Abstract
A phase I clinical study on pazufloxacin(PZFX) was conducted in 23 healthy male adults. The single-dose study was started from 20mg in the fasting state, and serially increased to 50, 100, 200 and 400mg. The effect of food intake was investigated by same volunteers in the single-dose study with 200mg. The multiple-dose study was carried out a total of 19 times at a single dose of 300mg given 3 times a day after meals for 7 days. The following results were obtained.
Rash was observed in both the brachia and the inside of a thigh in 1 patient on day 7 in the multiple-dose study. This disappeared within 1 week after withdrawal, showing no abnormal laboratory test values. No other abnormal subjective or objective findings, physical findings, electrocardiographic findings or laboratory test values were observes.
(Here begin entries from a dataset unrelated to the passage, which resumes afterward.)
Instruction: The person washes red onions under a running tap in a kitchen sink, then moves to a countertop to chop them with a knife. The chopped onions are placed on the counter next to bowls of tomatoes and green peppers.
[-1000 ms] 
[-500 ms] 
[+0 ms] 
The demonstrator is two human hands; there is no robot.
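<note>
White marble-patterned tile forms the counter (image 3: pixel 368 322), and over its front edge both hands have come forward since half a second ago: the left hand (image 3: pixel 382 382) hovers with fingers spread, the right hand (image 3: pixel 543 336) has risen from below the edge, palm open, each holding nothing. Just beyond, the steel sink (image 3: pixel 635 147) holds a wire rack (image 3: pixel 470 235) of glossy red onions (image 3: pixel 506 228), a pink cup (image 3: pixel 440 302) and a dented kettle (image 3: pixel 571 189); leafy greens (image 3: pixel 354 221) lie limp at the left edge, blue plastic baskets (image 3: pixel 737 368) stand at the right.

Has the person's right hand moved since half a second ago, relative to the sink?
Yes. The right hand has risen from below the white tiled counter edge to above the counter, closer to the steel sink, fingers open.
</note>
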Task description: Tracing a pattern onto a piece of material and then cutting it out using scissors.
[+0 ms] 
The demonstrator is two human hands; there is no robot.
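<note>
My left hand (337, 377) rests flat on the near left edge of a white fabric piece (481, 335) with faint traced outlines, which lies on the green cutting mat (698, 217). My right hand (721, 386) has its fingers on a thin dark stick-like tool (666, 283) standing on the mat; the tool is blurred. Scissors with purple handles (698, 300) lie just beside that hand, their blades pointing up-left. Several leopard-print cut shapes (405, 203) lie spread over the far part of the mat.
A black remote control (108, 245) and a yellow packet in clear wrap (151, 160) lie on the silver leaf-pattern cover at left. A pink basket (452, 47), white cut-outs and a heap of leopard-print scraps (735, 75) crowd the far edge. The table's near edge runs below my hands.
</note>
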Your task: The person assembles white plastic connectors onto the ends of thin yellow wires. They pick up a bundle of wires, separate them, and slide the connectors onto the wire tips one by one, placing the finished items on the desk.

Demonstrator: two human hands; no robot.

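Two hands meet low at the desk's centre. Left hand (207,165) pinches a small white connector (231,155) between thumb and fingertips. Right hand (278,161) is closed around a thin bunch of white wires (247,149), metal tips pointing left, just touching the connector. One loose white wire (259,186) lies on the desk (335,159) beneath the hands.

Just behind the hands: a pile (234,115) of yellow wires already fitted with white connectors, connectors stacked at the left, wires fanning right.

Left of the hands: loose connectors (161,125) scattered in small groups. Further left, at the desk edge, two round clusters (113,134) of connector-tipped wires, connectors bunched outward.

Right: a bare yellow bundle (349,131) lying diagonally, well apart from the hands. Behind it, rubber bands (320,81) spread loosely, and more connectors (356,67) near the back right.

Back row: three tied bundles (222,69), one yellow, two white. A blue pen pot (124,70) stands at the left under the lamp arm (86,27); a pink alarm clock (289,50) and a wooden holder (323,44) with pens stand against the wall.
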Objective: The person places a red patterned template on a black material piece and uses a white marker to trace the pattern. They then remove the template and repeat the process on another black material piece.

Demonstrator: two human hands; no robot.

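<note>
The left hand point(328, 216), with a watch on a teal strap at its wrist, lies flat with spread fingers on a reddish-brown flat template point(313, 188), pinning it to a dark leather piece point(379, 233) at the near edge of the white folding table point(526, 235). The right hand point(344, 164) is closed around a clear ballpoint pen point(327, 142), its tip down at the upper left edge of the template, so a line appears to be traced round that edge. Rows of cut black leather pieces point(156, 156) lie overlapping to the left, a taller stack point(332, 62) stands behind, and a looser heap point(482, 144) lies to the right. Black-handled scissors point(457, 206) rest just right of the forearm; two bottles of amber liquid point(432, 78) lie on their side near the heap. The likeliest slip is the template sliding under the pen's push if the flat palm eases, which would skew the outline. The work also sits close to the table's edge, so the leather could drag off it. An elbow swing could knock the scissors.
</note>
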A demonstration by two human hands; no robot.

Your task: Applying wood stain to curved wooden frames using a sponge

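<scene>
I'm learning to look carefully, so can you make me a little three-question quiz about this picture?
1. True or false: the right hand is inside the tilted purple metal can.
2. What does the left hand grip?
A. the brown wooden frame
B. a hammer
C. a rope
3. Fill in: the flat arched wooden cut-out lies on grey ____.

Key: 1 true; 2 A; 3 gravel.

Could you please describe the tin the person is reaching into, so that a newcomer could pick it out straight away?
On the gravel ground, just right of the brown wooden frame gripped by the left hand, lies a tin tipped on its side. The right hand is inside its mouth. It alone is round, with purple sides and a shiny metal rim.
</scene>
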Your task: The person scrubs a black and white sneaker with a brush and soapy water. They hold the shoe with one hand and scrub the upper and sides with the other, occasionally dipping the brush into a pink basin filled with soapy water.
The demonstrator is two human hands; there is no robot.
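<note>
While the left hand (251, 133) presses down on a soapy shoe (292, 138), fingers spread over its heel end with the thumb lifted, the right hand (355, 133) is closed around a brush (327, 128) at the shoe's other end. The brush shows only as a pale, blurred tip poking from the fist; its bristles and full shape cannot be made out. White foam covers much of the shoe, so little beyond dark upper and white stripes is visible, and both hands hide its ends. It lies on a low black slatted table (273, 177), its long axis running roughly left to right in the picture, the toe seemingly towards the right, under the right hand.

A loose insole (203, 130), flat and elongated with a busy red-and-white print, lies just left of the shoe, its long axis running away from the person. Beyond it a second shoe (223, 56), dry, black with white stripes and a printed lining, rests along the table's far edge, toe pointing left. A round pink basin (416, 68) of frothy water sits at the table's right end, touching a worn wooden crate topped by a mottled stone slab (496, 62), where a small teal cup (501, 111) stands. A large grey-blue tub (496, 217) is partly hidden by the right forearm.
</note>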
Dose-depentdent changes were observed in the blood levels during the single-dose study in the fasting state with 100, 200 and 400mg of PZFX. The average maximum blood levels were observed between 0.58 and 0.94 hour, 0.944, 2.975 and 4.512 μg/ml, respectively, with half-lives in blood of 2.01-2.48hours. Cmax and AUC were proportionally related with the dose. Urinary excretion rates showed little change with increasing dose, and were 81.2-85.1% at 24 hours after administration. In the study of effects of food intake, Cmax, at 2.97μg/ml in the fasting state, was higher than the postprandial Cmax, 2.02μg/ml, but the postprandial Tmax of 1.20 hours was longer than the fasting value, 0.576 hours. T1/2in the fasting state was 2.27 hours, longer than the postprandial value(1.88 hours); however, AUC were almost the same in both states. The blood levels reached a plateau on day 1 in the multiple-dose study, 3 times a day for 7 days, and no accumulation was observed on the basis of urinary excretion rates.
Thus, PZFX is considered to have no problem with safety, and, taking into consideration its pharmacokinetics and the microbial activity against various organisms, its clinical evaluation seems warranted.